2008-10-08 00:36:43

by Christian Mueller

[permalink] [raw]
Subject: RE: [smartmontools-support] inactive SATA drives won't stay in standby or sleep, PATA models did. (fwd)

Hi Tejun,

The messages I saw on the screen.


Thank you,
Christian

-----Original Message-----
From: Tejun Heo [mailto:[email protected]]
Sent: Tuesday, October 07, 2008 5:14 PM
To: Christian Mueller
Subject: Re: [smartmontools-support] inactive SATA drives won't stay in
standby or sleep, PATA models did. (fwd)

Christian Mueller wrote:
> Hi Tejun,
>
> I am using an LSI 3080-X. I have tried dmesg and it does not show
smartmon
> output.

Then, what made you believe you're having the same problem? Also, can
you please revive the cc list?

Thanks.

--
tejun


2008-10-08 00:30:38

by Tejun Heo

[permalink] [raw]
Subject: Re: [smartmontools-support] inactive SATA drives won't stay in standby or sleep, PATA models did. (fwd)

(cc'ing linux-ide and Mikael Pettersson)

Christian Mueller wrote:
> The messages I saw on the screen.

If the drive doesn't wake up and times out the smart command while
suspended (which probably is a bug in the firmware but it also can be
the controller's fault), then after the timeout, the driver should kick
in and reset the drive which will wake up the device and retry the
command. It's not the prettiest picture but it's still gonna work. In
Linda's case, it looks like the controller (sata_promise) went bonkers
on hardreset and requires power cycle to get back to working state.
That's why I asked Linda to try another controller.
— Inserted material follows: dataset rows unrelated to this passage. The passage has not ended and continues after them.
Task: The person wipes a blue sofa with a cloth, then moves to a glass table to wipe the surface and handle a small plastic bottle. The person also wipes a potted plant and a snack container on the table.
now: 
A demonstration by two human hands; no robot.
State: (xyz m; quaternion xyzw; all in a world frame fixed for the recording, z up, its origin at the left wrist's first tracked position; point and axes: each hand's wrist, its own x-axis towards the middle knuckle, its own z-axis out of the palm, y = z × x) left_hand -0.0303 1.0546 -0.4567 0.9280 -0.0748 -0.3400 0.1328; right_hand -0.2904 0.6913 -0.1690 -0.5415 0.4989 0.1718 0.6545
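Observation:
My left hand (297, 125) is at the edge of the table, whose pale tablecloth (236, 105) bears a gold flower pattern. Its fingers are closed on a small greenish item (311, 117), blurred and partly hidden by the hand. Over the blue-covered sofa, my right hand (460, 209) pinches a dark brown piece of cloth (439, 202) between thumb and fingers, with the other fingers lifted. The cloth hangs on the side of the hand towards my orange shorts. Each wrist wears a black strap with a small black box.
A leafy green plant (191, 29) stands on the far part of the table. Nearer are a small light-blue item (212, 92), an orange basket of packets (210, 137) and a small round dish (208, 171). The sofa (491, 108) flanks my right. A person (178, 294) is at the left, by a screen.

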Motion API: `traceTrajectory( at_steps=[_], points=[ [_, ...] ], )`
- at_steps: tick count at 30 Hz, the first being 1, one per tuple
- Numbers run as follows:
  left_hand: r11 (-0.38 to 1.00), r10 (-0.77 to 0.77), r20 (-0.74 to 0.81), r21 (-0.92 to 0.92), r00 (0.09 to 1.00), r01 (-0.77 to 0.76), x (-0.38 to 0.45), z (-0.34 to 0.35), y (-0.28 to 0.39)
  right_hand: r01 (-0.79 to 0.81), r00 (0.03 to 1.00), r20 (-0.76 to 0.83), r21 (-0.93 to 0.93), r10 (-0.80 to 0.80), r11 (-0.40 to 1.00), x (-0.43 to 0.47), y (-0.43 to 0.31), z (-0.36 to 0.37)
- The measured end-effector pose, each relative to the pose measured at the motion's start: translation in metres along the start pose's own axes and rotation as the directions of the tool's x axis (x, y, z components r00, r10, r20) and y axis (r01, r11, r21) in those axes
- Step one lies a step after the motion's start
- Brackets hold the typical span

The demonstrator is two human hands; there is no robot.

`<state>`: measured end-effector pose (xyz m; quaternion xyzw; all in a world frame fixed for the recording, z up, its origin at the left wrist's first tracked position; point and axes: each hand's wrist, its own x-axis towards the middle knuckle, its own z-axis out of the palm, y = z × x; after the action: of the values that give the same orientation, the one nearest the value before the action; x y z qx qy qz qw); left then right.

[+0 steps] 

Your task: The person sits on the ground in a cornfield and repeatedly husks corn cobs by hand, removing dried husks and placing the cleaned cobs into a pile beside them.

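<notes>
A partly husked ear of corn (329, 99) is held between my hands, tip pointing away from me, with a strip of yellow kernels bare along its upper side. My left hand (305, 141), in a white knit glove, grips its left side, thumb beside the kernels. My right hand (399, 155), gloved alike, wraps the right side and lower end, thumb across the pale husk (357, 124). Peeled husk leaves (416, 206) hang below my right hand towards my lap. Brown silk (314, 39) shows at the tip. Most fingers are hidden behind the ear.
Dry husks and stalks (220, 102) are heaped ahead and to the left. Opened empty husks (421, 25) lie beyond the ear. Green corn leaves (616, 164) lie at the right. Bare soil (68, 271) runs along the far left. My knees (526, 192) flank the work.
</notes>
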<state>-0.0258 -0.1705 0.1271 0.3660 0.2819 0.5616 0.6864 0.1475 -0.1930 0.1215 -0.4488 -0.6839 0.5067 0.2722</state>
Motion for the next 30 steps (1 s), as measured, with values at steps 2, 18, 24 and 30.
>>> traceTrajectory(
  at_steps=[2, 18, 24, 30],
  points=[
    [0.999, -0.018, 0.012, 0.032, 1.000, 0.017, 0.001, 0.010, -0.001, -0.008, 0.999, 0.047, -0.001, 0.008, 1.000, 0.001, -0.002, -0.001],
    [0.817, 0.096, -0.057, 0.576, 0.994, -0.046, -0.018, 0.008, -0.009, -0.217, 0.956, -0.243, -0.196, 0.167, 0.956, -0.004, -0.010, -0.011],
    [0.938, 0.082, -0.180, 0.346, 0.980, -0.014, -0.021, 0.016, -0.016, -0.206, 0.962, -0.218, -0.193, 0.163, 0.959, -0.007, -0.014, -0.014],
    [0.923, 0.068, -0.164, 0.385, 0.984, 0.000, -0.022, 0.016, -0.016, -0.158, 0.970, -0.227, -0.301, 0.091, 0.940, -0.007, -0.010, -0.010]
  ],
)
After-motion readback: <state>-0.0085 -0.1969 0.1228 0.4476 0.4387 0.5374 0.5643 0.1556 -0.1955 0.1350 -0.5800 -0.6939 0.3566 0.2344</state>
Anyways, if you're seeing a similar problem, the driver or controller
probably can't do proper reset after timeout and I can't really help
with SAS driver on FreeBSD. :-P

Mikael, the original thread is the following.

http://article.gmane.org/gmane.linux.utilities.smartmontools/5842

Any ideas why hardreset doesn't work after SMART command timed out?

Thanks.

--
tejun

2008-10-12 14:56:20

by Mikael Pettersson

[permalink] [raw]
Subject: Re: [smartmontools-support] inactive SATA drives won't stay in standby or sleep, PATA models did. (fwd)

Tejun Heo writes:
> (cc'ing linux-ide and Mikael Pettersson)
>
> Christian Mueller wrote:
> > The messages I saw on the screen.
>
> If the drive doesn't wake up and times out the smart command while
> suspended (which probably is a bug in the firmware but it also can be
> the controller's fault), then after the timeout, the driver should kick
> in and reset the drive which will wake up the device and retry the
> command. It's not the prettiest picture but it's still gonna work. In
> Linda's case, it looks like the controller (sata_promise) went bonkers
> on hardreset and requires power cycle to get back to working state.
> That's why I asked Linda to try another controller.
>
> Anyways, if you're seeing a similar problem, the driver or controller
> probably can't do proper reset after timeout and I can't really help
> with SAS driver on FreeBSD. :-P
>
> Mikael, the original thread is the following.
>
> http://article.gmane.org/gmane.linux.utilities.smartmontools/5842
>
> Any ideas why hardreset doesn't work after SMART command timed out?

I've looked at the above posting and tried to reproduce the problem.

Linda wrote that "smartctl -n standby -A <device>" sometimes wakes
the device up, even though it shouldn't. On my Promise test box
(FC6 user-space with kernel 2.6.27 and smartmontools-5.37-1.2.fc6,
I put my test disks in standby with "hdparm -y /dev/sdb", and then
ran numerous "smartctl -n standby -A /dev/sdb -d ata" commands.
smartctl always noticed the standby state and never woke any disk.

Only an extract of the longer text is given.